We conclude that defendants’ responses in their answer were sufficient to indicate that they intended to proceed on the basis that, while they had sent notices to plaintiff, those notices were not harassment and had not caused damages. Defendants’ answer also indicated that they would argue that Hall had breached the contract and had not actually overpaid on it.
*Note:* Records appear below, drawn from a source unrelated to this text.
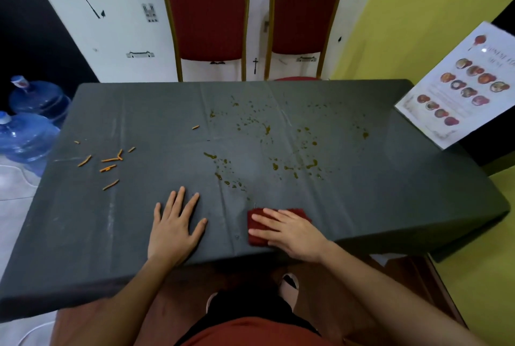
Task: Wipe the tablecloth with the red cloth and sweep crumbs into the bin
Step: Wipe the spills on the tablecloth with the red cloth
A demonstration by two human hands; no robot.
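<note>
Red cloth (pixel 255 240) is judged light, soft and limp, likely to bunch on the smooth grey tablecloth (pixel 362 192) unless pinned flat; it is best controlled by a spread palm over its middle, not an edge pinch. It is found directly under the right hand (pixel 289 234), whose fingers are laid straight and pressed on top, nothing curled round it. Left hand (pixel 175 230) is spread flat on bare tablecloth just beside; brownish spills (pixel 274 166) are noted beyond the grip, orange crumbs (pixel 110 161) well off past the left hand, no bin in view
</note>
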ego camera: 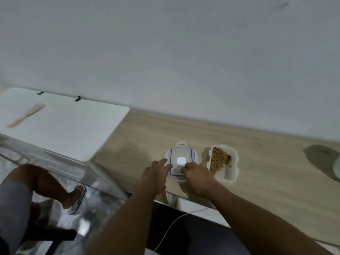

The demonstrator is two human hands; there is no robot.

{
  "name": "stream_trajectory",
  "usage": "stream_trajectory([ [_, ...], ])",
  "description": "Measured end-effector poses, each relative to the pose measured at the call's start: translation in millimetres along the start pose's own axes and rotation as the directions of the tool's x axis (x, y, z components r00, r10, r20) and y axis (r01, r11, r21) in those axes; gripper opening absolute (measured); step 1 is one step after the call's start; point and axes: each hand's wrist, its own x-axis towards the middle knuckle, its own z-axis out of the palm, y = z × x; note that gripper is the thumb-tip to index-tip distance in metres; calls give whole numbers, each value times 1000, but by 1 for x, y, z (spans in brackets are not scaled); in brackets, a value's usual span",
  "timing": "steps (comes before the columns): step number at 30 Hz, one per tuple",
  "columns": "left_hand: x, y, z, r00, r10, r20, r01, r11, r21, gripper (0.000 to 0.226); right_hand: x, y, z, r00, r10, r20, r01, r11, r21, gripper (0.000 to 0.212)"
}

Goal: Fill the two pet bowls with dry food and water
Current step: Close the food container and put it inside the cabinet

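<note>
A clear container lid (181,155) with a blue seal and white clip flaps lies flat on the wooden table (266,190). Just right of it stands an open white container (232,170) partly filled with brown dry food (219,159). My left hand (154,175) rests with its fingers spread against the lid's left flap. The curled fingers of my right hand (197,174) grip the lid's near right corner. A pale bowl rim (337,168) pokes in at the right edge, most of it cut off.
A white board (73,129) with a pink comb-like item (25,115) lies at the left, over a clear box (64,168). A wall runs behind the table. A seated person's leg and sandal (73,197) are at lower left. A white cable (171,229) hangs below the table edge.
</note>
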Motion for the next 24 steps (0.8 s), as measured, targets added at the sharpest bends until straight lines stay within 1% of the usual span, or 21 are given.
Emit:
stream_trajectory([
  [2,7,-6,8,999,33,8,-33,999,-4,72,3,-4,8,1000,17,19,-18,1000,17,38],
  [5,16,-13,19,999,48,-8,-48,998,-36,70,4,-6,20,998,54,-14,-53,997,57,38],
  [7,21,-18,21,998,67,-15,-68,997,-38,70,5,-7,24,997,64,-35,-62,997,55,38],
  [14,26,-19,26,994,99,-55,-101,994,-31,69,11,-9,31,999,6,-34,-10,995,-101,44],
  [17,24,-16,26,990,114,-89,-120,991,-67,66,7,-10,27,998,-14,-63,8,995,-98,42],
  [18,22,-14,24,987,113,-112,-123,989,-87,64,5,-10,25,995,-4,-98,-2,998,-62,42],
  [20,19,-13,18,974,112,-195,-139,982,-128,60,1,-9,18,977,23,-213,-17,999,27,35],
  [22,17,-14,7,952,102,-289,-156,972,-174,53,-1,-7,3,938,63,-342,-22,992,123,26],
  [24,17,-14,-5,908,67,-413,-181,953,-243,45,-6,-4,-19,889,125,-441,-27,975,222,19],
])
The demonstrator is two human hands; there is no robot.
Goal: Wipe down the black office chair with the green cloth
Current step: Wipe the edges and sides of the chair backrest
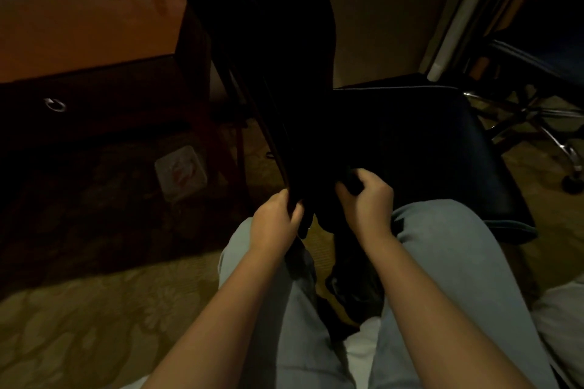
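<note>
The black office chair stands right in front of my knees, its backrest [278, 57] rising at the centre and its seat [426, 148] to the right. My left hand [275, 224] grips the lower left edge of the backrest, fingers curled round the rim. My right hand [369, 202] is curled round a small dark bunched thing [352, 181] pressed at the joint of backrest and seat. It looks like the cloth, but its colour cannot be told in this dim light. The chair's lower parts between my legs are lost in shadow.
A wooden desk [79, 25] with a ring-pull drawer [55, 104] stands at the left. On the patterned carpet under it lies a pale square object [180, 172]. A second chair with a chrome wheeled base [537, 117] stands at the right. My knees in light jeans [442, 246] touch the seat's front.
</note>
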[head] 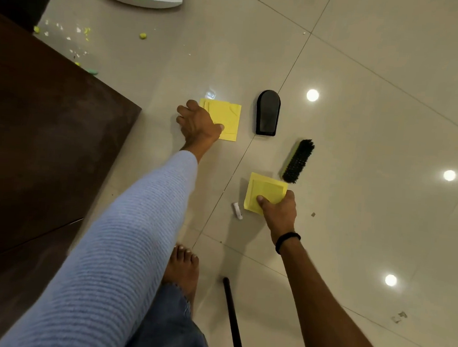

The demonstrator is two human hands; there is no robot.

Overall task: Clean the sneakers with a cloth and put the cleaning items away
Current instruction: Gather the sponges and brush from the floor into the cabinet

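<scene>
- Cloths: 2 yellow folded ones on the tiled floor [367, 74]. The far cloth [226, 118] is near a black oval block [267, 113], the near cloth [265, 190] just beside the brush [298, 161]. Sneakers not in view.
- L hand [199, 124]: thumb flat on far cloth, fingers curled at its left edge. Looks like a grip; can't tell what's under.
- R hand [279, 213]: thumb on top of near cloth, other fingers under its right corner, pinching it.
- Risks, my guess:
  - Both grips sit at one edge, so folds could drop open on lifting.
  - R hand w/ cloth may knock brush or small white tube [237, 210].
  - Glossy tile + deep lean = slip.
</scene>
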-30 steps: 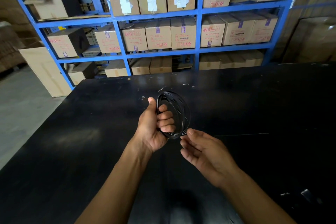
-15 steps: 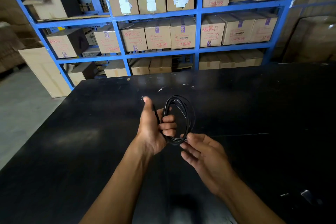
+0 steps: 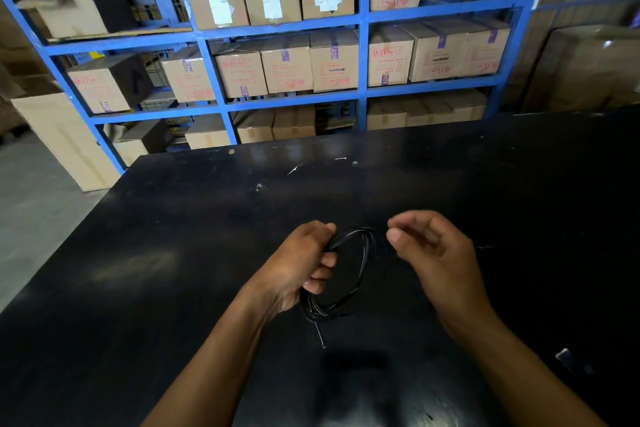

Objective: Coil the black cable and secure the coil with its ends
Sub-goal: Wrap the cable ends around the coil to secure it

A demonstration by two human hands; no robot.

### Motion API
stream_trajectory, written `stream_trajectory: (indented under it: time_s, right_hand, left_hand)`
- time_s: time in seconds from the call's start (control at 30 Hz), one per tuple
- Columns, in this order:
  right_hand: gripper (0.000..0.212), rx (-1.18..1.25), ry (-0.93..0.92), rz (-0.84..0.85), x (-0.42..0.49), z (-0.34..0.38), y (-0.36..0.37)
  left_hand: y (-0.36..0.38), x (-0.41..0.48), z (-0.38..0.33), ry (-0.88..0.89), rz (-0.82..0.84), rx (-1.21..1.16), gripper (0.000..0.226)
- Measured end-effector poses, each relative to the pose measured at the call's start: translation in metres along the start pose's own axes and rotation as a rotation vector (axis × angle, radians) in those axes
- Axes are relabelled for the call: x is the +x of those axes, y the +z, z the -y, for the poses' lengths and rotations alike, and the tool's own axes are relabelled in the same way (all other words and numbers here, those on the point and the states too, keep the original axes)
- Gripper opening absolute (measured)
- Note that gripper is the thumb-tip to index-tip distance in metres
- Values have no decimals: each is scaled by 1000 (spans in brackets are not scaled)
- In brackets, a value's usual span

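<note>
The black cable is wound into a round coil of several turns, held just above the black table. My left hand is closed around the coil's left side. A short free end sticks out below the coil. My right hand is at the coil's upper right, thumb and fingers pinched together. A thin, blurred loop of cable runs from the coil to that pinch.
Blue metal shelving packed with cardboard boxes stands behind the table's far edge. A tall pale carton rests on the grey floor at the left. A small dark object lies on the table near my right forearm.
My left hand turned over and lowered the coil, which now tilts flatter. My right hand rose from under the coil to its upper right and pinched shut.
</note>
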State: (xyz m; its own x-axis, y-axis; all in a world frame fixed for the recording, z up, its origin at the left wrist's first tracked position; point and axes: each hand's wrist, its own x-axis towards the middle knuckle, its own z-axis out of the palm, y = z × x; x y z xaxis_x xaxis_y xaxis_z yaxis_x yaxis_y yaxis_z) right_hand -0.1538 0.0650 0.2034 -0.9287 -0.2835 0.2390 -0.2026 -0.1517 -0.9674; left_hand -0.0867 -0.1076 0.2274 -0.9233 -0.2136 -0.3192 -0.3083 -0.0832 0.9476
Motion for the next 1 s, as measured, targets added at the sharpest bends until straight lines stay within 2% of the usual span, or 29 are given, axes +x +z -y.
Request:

For these reasons, the circuit court did not commit a clear or obvious error by failing to sua sponte strike defendants’ answer as insufficient.

Plaintiff next contends that the circuit court erred when it allowed defendants to amend their answer so they could add the affirmative defense of standing. We review a circuit court’s decision on a motion for leave to amend pleadings for an abuse of discretion. Titan Ins v North Pointe Ins, 270 Mich App 339, 346; 715 NW2d 324 (2006).

“A defense not asserted in the responsive pleading or by motion as provided in these rules is waived,” subject to exceptions that do not apply in this case. MCR 2.111(F)(2). “Affirmative defenses must be stated in a party’s responsive pleading, either as originally filed or as amended in accordance with MCR 2.118.” MCR 2.111(F)(3). Affirmative defenses include several specific defenses, MCR 2.111(F)(3)(a), as well as those that “seek[] to avoid the legal effect of or defeat the claim of the opposing party, in whole or in part,” MCR 2.111(F)(3)(b). MCR 2.118(A)(2) allows a party to amend a pleading “by leave of the court or by written consent of the adverse party.”

We hold that the circuit court did not abuse its discretion when it granted defendants’ motion to amend their answer. “It is a fundamental rule of civil procedure in this state that leave to amend pleadings should be given freely.” Stanke, 200 Mich App at 321. In support of her position, plaintiff primarily relies on the fact that defendants did not do their due diligence in determining that plaintiff was not a party to the contract and their delay in asserting this defense is not excusable. However, “[a]lthough delay is a factor to be considered in granting a motion to amend pleadings, delay alone does not warrant denial of a motion to amend.” Id. (citations omitted). “Delay may give rise to a legitimate basis for denying a motion to amend, such as where the delay was in bad faith or causes actual prejudice to the opponent.” Id. But here, plaintiff failed to provide any facts to show that defendants acted with bad faith. Further, plaintiff cannot show how she was prejudiced. When defendants moved for summary disposition on March 17, 2017, one of the arguments raised was that plaintiff lacked standing. Thus, plaintiff was not caught off-guard when defendants later moved to amend their pleadings to assert lack of standing. In other words, with plaintiff being aware as of March 17 of defendants’ intention to challenge her standing, plaintiff was not denied a fair chance to oppose the defense when the circuit court granted defendants’ motion to amend their pleading a month later on April 17, 2017. Therefore, we cannot conclude that the circuit court abused its discretion when it granted defendants’ motion to amend their answer.

-3- Plaintiff also asserts that the circuit court should not have relied on the economic loss doctrine,3 as defendants had not invoked it as an affirmative defense. We review this unpreserved issue for plain error affecting substantial rights. Duray Dev, 288 Mich App at 150.